What we are witnessing in Romania, then, is a conflict between different fractions of capital (foreign and domestic, large and small) which tends to manifest in ‘cultural’ issues: LGBT rights, ‘Russian influence’, etc. This also maps onto a demographic split between retirees, who generally support the traditional parties, and young people who are seduced by the sovereigntists. For now, the former still retain a legislative advantage. When parliamentary elections were held in December last year, the PSD came first with 22%, ahead of the AUR on 18% and the PNL on 13%. The USR came fourth with 12% and SOS fifth with 7%. Overall, Europeanists control more than 50% of parliamentary seats while the far right holds around 30%, although the first grouping is in a state of steady decline while the second continues to rise. The PSD and PNL have managed to form another fragile coalition, reelecting Ciolacu as prime minister, and are planning to put forward a single candidate to counter the far right in the upcoming presidential election. The far right is meanwhile hoping that Trump’s presidency will weaken the EU and its domestic allies therewith.

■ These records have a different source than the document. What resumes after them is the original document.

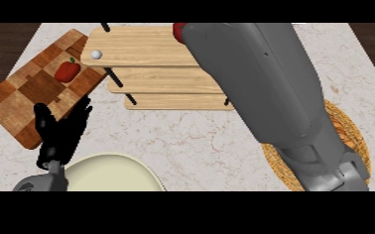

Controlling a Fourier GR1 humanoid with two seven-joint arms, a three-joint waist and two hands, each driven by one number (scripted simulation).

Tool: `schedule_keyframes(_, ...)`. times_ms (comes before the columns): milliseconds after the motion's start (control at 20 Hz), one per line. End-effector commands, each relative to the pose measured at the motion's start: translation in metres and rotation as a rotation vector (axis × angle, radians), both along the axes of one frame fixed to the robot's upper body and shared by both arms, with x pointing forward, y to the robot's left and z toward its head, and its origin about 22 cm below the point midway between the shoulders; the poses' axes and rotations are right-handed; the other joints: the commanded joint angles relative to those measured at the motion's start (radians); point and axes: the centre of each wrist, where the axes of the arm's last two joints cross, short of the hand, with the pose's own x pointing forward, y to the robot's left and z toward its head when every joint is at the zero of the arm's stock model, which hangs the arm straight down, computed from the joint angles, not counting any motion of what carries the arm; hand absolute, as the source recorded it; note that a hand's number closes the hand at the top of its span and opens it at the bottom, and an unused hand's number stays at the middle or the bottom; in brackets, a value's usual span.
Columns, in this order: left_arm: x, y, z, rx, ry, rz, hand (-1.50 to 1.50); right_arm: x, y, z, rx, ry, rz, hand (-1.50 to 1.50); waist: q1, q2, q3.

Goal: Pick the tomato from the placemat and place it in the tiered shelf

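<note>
A sliver of the red tomato (178,32) peeks out at the top edge, beside the far end of my right forearm (256,79), over the back of the wooden tiered shelf (147,54). The forearm stretches from the lower right across the shelf and hides my right hand, so whether the tomato is held or rests on the shelf cannot be told. The woven placemat (350,129) lies at the right, mostly under the forearm. My left hand (62,129) rests open at the lower left, fingers up.
A checkered cutting board (36,94) at the left carries a red pepper (67,71). On the shelf's top tier sits a small white ball (96,54). A cream plate (110,173) lies at the bottom, near my left hand.
</note>
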Motion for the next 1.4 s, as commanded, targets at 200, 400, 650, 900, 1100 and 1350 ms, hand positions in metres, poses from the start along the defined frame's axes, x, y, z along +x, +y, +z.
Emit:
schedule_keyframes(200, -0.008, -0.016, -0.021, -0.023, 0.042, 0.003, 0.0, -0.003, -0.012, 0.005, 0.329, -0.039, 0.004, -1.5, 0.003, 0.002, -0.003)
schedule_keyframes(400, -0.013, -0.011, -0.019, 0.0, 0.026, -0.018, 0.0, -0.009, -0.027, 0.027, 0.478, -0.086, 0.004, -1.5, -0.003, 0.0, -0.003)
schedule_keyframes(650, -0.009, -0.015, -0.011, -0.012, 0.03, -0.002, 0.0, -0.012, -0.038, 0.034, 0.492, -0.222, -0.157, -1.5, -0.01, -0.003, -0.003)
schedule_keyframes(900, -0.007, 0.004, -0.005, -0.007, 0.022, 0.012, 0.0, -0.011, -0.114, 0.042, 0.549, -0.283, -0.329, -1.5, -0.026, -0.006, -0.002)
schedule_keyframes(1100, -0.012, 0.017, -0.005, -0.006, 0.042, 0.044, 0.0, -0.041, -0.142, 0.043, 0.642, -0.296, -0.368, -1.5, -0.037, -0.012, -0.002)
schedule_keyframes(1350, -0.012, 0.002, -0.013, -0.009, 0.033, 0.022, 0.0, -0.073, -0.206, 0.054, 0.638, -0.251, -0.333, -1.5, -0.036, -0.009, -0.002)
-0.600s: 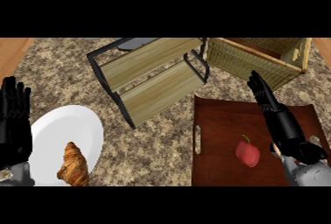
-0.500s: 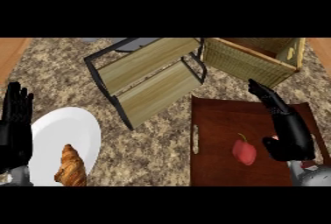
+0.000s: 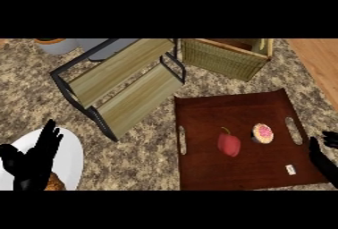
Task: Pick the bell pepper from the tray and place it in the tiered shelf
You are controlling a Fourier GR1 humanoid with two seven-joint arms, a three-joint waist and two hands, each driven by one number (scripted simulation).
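One glossy red bell pepper (image 3: 229, 144) with a short dark stem lies mid-tray on the dark brown wooden tray (image 3: 204, 112), lower right. Bare wood all round it; a pink-frosted cupcake (image 3: 263, 133) sits just beside. Right robot hand (image 3: 323, 156), fingers relaxed, has retreated to the right edge. Left robot hand (image 3: 34, 160) open, lower left. Slatted wooden tiered shelf (image 3: 122, 85) upper left.
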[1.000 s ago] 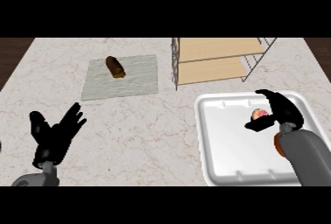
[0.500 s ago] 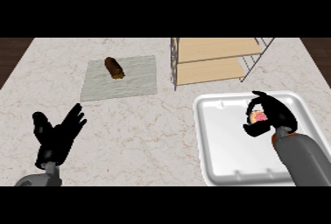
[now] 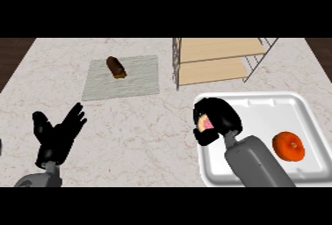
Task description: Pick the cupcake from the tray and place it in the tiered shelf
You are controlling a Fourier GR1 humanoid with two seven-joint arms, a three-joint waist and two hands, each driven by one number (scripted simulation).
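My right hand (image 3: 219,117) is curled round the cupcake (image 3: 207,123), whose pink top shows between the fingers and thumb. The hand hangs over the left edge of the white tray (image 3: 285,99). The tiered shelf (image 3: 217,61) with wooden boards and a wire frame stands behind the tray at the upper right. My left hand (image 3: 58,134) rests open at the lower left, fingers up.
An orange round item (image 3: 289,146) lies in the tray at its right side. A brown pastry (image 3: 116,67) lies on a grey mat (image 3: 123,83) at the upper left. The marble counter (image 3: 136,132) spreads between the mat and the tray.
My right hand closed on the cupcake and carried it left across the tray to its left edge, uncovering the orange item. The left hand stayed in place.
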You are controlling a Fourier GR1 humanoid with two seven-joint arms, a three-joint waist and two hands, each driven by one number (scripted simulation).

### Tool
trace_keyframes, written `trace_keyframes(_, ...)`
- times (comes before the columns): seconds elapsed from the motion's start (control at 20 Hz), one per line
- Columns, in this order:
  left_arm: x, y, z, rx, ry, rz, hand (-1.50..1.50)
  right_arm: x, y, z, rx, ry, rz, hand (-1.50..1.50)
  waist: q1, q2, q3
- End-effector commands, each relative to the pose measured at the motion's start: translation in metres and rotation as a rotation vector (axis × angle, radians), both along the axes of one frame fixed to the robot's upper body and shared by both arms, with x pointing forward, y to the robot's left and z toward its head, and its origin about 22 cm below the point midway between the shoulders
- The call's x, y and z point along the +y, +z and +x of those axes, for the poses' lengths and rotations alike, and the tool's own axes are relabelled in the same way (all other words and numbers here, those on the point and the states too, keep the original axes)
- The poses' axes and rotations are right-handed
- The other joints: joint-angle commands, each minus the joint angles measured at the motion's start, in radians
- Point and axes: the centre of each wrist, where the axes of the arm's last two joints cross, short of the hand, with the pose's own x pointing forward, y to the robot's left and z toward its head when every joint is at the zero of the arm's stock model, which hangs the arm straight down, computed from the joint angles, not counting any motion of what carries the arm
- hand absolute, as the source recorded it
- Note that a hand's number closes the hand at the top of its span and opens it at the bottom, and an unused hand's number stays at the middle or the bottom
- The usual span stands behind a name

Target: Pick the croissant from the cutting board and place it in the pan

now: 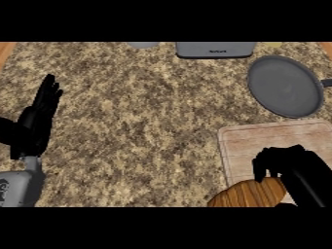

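Note:
The brown croissant [249, 193] lies at the near left corner of the pale wooden cutting board [283, 138], partly over its edge. My right hand [298, 170] sits over the croissant's right end with its fingers curled down onto it. The dark grey pan [285, 86] stands beyond the board at the right, its handle pointing right. My left hand [35, 121] rests open at the left, fingers up, away from everything.
A grey appliance [216, 49] stands at the counter's far edge, with a pale round object [144, 44] to its left. Wooden floor shows beyond the granite counter [139, 121] on both sides.

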Motion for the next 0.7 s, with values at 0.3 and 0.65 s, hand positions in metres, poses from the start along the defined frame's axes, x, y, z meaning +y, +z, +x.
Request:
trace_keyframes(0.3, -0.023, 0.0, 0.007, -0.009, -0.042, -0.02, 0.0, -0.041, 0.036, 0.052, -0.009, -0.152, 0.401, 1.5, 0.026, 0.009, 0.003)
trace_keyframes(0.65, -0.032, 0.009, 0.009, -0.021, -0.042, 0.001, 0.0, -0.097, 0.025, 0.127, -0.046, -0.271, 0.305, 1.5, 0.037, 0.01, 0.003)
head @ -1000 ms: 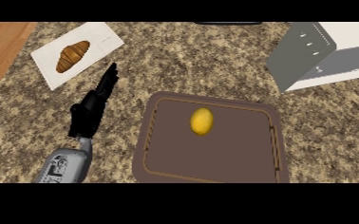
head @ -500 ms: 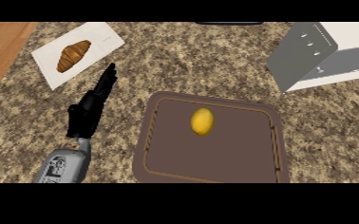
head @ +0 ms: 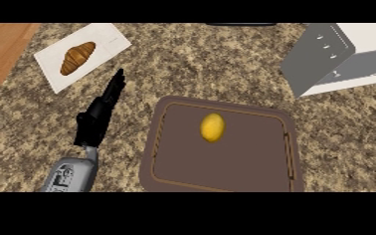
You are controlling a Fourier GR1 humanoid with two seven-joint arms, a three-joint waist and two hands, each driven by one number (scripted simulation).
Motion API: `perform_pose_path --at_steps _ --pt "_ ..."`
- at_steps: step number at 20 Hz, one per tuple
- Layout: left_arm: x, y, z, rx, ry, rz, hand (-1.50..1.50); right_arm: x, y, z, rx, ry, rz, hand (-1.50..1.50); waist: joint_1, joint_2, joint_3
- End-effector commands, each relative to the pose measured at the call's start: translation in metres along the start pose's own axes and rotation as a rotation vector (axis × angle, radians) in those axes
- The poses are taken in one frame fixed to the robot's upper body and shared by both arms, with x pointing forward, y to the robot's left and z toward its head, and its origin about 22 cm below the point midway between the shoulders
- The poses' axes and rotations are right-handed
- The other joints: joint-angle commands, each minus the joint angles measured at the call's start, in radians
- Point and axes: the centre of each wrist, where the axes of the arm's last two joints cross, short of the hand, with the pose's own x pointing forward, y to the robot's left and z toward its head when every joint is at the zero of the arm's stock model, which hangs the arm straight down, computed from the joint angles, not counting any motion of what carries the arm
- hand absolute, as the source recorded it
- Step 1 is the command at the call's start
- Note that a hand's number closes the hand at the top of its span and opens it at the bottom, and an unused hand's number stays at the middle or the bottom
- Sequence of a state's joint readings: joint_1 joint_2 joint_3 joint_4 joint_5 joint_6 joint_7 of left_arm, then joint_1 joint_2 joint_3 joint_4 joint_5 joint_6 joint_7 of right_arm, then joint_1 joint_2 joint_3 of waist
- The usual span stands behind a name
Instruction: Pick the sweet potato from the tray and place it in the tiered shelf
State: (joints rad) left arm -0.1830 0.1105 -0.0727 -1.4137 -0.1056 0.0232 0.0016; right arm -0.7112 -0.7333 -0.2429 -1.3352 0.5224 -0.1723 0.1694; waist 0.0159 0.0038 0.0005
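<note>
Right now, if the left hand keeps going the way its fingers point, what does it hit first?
Probably nothing nearby: the left hand points up-right over bare counter, passing right of the white plate with the croissant. Height above the counter is unclear.

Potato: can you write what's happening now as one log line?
potato: on tray | left hand: open, beside tray | right hand: unseen | shelf: no potato seen

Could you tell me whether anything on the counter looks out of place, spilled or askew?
Nothing stands out. The sweet potato lies whole on the brown tray, the croissant sits on its white plate, and the tiered shelf stands at upper right. The left hand is beside the tray, fingers straight. Nothing looks spilled.
</note>
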Motion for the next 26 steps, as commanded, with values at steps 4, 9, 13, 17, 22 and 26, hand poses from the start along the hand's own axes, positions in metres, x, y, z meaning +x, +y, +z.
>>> perform_pose_path --at_steps 4,9,13,17,22,26 --pt "0.01 0.002 0.006 -0.013 -0.004 -0.002 0.0 -0.035 0.017 -0.011 -0.054 0.051 -0.249 1.5 0.002 -0.001 0.0" --pt "0.005 -0.005 0.002 -0.008 0.011 0.005 0.0 -0.044 0.036 -0.021 -0.044 0.049 -0.258 1.5 -0.001 -0.001 0.0" --pt "-0.003 0.01 -0.009 -0.003 -0.006 0.008 0.0 -0.054 0.035 -0.035 -0.039 0.047 -0.275 1.5 0.0 0.002 0.0" --pt "-0.001 -0.006 -0.007 0.011 -0.014 -0.016 0.0 -0.083 0.021 -0.023 -0.126 0.195 0.049 -1.5 0.0 0.005 -0.001" --pt "0.008 -0.002 0.005 0.015 -0.017 0.008 0.0 -0.086 0.006 -0.036 -0.094 0.259 0.041 -1.5 -0.002 -0.002 -0.001" --pt "-0.005 0.0 -0.005 0.016 0.007 0.003 0.0 -0.106 0.008 -0.024 -0.136 0.268 -0.113 -1.5 -0.009 0.0 0.0"
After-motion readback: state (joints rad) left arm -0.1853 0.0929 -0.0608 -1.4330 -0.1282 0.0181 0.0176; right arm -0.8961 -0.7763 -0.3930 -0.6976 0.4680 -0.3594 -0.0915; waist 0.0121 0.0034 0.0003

Beneath these fractures, though, the entire Romanian political scene remains committed to a ‘minimal state’, whose main role is to transfer wealth from working people to businesses and the security services. In their 2024 campaigns, the four leading presidential candidates – Georgescu, Ciolacu, Lasconi and Simion – all emphasized the heroism of entrepreneurs but said nothing about their employees. As long as this is the case, popular frustration will continue to simmer, and politicians like Georgescu will continue to harness it. By attempting to repress such discontent via the courts and the police, the Europeanists risk destroying whatever legitimacy they have left.